= Parakuntu =

Parakunnu is a village in Kanyakumari district, South Tamil Nadu, India. It is one of the modern villages in India.

==About==

===History===
Before the independence of India, the area was a thick forest. Fr. James from Belgium played an important role in the history of the village.Fr.James has developed this village with various schemes Parakunnu Palm Mortgage Scheme is one of them.

===School===
- St.James RC High School, is the only school in the village.

===Occupation===
Major income for the village is rubber farming. The major occupation of the village is masonry.

===Religion===
Christianity and Hinduism are the major religions in the village.

===Sports===
- Kiliyanthattu (கிளியாந்தட்டு)
- Otra onnu (A traditional game played using the ball made of coconut leave).
- Seventy
- Kabadi
- Kachi (Goli)
- Vattu (Girls)
- Cricket

===Hospital===
- Ithayam Mision Hospital, Parakunnu

===Ithayam Community Hall===
- A community hall where most of the functions like Marriage Receptions,
Birthday parties and other functions takes place. Currently Barathanatiyam Arangetam
took place.

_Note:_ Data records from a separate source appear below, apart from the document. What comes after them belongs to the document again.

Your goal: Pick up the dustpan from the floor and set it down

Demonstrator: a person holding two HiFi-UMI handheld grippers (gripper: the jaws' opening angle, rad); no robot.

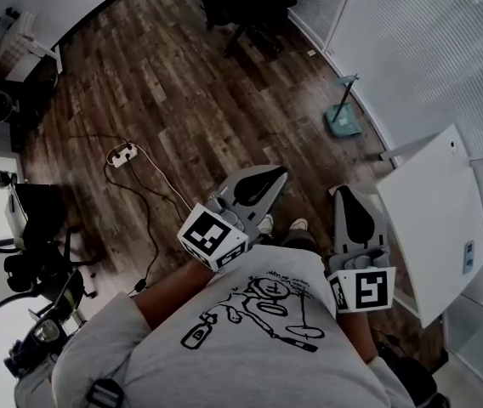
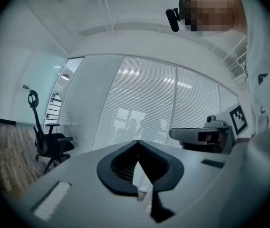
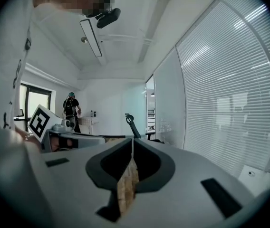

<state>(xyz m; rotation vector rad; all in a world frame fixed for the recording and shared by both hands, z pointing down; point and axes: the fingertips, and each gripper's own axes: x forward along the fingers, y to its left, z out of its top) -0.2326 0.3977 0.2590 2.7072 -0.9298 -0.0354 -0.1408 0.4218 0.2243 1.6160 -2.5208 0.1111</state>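
Note:
The dustpan [image 1: 343,119] is teal with an upright handle and stands on the wooden floor by the glass wall, seen only in the head view. Both grippers are held level in front of the person's chest, well short of it. My left gripper [image 1: 278,175] is shut with its dark pads meeting at the tips [image 2: 137,142] and nothing between them. My right gripper [image 1: 342,192] is shut and empty too, its tips together [image 3: 132,140]. Each gripper shows in the other's view: the right gripper [image 2: 204,136], the left gripper [image 3: 66,136].
A white table [image 1: 437,219] stands close at the right, between me and the blinds. A power strip [image 1: 122,154] with a trailing cable lies on the floor at left. Office chairs [image 1: 241,2] stand at the far end. A person [image 3: 72,109] stands far off.

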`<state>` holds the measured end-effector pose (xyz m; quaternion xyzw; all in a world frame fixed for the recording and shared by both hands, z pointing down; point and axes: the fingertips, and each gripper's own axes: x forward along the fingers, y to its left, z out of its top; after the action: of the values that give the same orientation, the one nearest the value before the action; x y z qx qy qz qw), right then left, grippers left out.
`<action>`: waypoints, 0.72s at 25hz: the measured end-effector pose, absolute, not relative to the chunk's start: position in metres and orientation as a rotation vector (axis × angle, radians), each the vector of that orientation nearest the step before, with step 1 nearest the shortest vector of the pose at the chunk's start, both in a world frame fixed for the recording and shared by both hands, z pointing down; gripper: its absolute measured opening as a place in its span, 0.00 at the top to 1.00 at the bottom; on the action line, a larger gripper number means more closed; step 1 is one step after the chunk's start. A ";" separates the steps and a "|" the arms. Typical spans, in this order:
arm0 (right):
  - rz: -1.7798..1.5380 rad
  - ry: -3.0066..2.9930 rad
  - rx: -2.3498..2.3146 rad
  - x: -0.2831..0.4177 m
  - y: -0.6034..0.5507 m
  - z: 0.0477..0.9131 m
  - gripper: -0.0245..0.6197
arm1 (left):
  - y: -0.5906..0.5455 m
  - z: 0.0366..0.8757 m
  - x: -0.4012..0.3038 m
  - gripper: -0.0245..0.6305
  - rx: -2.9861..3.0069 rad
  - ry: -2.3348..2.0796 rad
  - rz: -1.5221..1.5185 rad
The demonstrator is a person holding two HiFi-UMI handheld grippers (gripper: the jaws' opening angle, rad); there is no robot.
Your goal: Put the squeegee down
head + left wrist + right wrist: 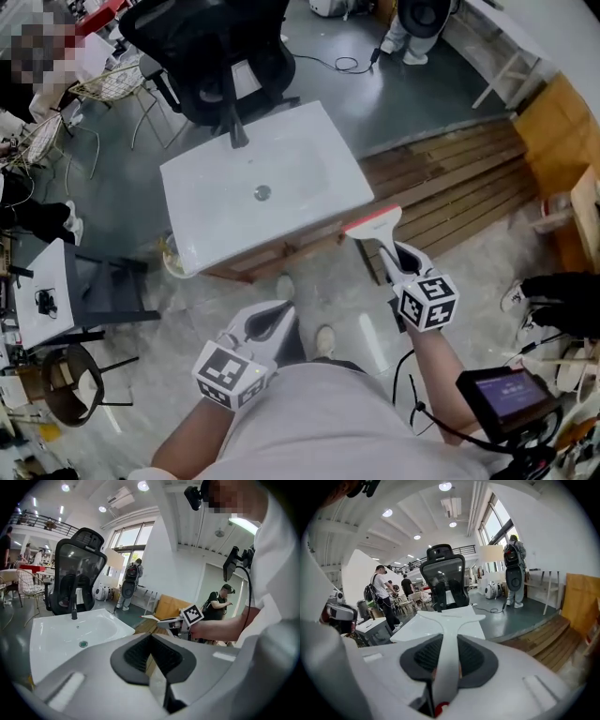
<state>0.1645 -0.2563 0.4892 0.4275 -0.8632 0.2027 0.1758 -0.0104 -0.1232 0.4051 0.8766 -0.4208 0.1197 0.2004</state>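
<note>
My right gripper (398,258) is shut on the white handle of a squeegee (375,225). Its red-edged blade points toward the right front corner of a white sink basin (216,220). In the right gripper view the squeegee (449,620) runs straight out between the pads, its T-shaped head over the sink (410,632). My left gripper (274,314) hangs low in front of the sink, its jaws together with nothing in them. The left gripper view shows the left gripper (151,641), the sink (51,634) at the left, and the squeegee (157,618) at the right.
A dark faucet (234,127) stands at the sink's back edge, a black office chair (220,47) behind it. A wooden pallet floor (450,183) lies right of the sink, with small tables (42,291) and a wire chair at the left. People stand in the background.
</note>
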 end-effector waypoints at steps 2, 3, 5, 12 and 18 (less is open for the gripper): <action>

This Hall is the Sacred Heart church belongings.

===Specials===
- Sacred Heart Church is 1st dravida architecture catholic church.
The construction of this church is in the way that the pillars inside the church is in the model of the Hindu temple and a tomb at the top of the church which resembles muslim mosque.
The pillars were similar to Dravidian style decorated by bundle of plantains.
This church shows the connection with Dravidian architecture and art.
- New Life AG Church
- Saron Bethel Deva Sabai Parakuntu Church Estd 1979
- Vanniyoor Munnootti Mangalam Sri Dharma Sastha Temple

===Shopping===
- Parakunnu is one of the largest shopping center. Here many types of shops are available and a market is there which provides all types of fresh fishes and green vegetables.